**TASK PROMPT**
All of the data that appears below is to be given again precisely as written.

**PROVIDED DATA**

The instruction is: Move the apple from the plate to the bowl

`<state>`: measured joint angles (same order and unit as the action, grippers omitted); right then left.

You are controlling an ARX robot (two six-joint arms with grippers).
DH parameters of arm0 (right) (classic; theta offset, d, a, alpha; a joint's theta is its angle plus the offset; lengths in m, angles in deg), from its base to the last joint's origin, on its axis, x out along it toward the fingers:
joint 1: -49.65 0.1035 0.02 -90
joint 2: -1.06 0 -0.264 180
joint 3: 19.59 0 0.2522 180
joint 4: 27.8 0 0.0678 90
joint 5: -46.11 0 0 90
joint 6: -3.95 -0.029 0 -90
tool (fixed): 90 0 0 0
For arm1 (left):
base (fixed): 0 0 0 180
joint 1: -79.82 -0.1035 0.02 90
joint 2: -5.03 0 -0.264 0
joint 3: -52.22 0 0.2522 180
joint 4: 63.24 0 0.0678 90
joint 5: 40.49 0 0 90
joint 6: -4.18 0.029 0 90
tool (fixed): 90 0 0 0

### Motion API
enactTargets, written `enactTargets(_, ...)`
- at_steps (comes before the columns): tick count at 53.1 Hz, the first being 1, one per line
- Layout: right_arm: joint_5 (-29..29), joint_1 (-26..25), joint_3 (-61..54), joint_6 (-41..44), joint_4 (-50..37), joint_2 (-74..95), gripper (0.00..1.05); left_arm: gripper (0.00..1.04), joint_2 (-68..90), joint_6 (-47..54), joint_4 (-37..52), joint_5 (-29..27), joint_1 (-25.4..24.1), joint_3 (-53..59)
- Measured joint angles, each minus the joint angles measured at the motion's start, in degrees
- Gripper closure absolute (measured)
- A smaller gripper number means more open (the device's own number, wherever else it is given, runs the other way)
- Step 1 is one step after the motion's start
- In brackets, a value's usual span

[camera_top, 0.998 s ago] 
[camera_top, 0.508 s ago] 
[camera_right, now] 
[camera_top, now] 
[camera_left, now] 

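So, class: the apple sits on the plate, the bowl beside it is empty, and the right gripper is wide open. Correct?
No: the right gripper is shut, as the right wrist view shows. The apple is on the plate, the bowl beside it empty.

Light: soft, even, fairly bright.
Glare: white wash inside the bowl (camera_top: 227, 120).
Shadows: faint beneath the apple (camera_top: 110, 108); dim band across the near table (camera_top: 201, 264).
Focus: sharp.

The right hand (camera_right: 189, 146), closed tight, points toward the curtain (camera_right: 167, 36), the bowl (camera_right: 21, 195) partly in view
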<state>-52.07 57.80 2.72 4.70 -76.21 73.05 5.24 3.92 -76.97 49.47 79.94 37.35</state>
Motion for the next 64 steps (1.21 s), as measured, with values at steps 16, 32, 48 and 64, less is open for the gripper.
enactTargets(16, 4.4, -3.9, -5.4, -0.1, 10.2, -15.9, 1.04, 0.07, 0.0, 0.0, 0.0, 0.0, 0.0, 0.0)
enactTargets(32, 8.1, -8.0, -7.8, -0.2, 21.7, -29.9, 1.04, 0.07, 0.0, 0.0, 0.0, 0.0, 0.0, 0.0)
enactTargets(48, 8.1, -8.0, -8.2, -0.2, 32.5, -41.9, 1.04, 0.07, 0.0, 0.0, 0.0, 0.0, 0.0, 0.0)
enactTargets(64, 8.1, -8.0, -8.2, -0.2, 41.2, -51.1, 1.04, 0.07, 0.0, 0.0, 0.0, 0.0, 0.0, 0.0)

**OUTPUT OF THE EXERCISE**
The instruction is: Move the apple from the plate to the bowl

`<state>`: measured joint angles (same order and unit as the action, grippers omitted); right then left.

You are controlling an ARX robot (two six-joint arms with grippers).
DH parameters of arm0 (right) (classic; theta offset, d, a, alpha; a joint's theta is its angle plus the offset; lengths in m, angles in deg), from its base to the last joint's origin, on its axis, x out along it toward the fingers:
joint 1: -49.65 0.1035 0.02 -90
joint 2: -1.06 0 -0.264 180
joint 3: 19.59 0 0.2522 180
joint 4: 27.8 0 0.0678 90
joint 5: -46.11 0 0 90
joint 6: -3.95 -0.029 0 -90
tool (fixed): 90 0 0 0
For arm1 (left):
base (fixed): 0 0 0 180
joint 1: -79.82 -0.1035 0.02 90
joint 2: -5.03 0 -0.264 0
joint 3: -52.22 0 0.2522 180
joint 4: 63.24 0 0.0678 90
joint 5: 40.49 0 0 90
joint 6: -4.18 0.029 0 90
tool (fixed): 90 0 0 0

### Motion API
enactTargets, written `enactTargets(_, ...)`
- at_steps (comes before the columns): tick count at 53.1 Hz, the first being 1, one per line
- Layout: right_arm: joint_5 (-29..29), joint_1 (-26..25), joint_3 (-61..54), joint_6 (-41..44), joint_4 (-50..37), joint_2 (-74..95), gripper (0.00..1.05); left_arm: gripper (0.00..1.04), joint_2 (-68..90), joint_6 (-47..54), joint_4 (-37..52), joint_5 (-29..27), joint_1 (-25.4..24.1), joint_3 (-53..59)
- Measured joint angles, each minus the joint angles measured at the motion's start, in degrees
- Gripper closure absolute (measured)
- A smaller gripper number means more open (the device's own number, wherever else it is given, runs the other way)
- Step 1 is one step after the motion's start
- In brackets, a value's usual span

[camera_top, 0.998 s ago] 
[camera_top, 0.508 s ago] 
[camera_right, now] 
[camera_top, now] 
[camera_left, now] 

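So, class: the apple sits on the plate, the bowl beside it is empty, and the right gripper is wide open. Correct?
No: the right gripper is shut, as the right wrist view shows. The apple is on the plate, the bowl beside it empty.

Light: soft, even, fairly bright.
Glare: white wash inside the bowl (camera_top: 227, 120).
Shadows: faint beneath the apple (camera_top: 110, 108); dim band across the near table (camera_top: 201, 264).
Focus: sharp.

The right hand (camera_right: 189, 146), closed tight, points toward the curtain (camera_right: 167, 36), the bowl (camera_right: 21, 195) partly in view
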<state>-52.07 57.80 2.72 4.70 -76.21 73.05 5.24 3.92 -76.97 49.47 79.94 37.35</state>
Motion for the next 64 steps (1.21 s), as measured, with values at steps 16, 32, 48 and 64, less is open for the gripper.
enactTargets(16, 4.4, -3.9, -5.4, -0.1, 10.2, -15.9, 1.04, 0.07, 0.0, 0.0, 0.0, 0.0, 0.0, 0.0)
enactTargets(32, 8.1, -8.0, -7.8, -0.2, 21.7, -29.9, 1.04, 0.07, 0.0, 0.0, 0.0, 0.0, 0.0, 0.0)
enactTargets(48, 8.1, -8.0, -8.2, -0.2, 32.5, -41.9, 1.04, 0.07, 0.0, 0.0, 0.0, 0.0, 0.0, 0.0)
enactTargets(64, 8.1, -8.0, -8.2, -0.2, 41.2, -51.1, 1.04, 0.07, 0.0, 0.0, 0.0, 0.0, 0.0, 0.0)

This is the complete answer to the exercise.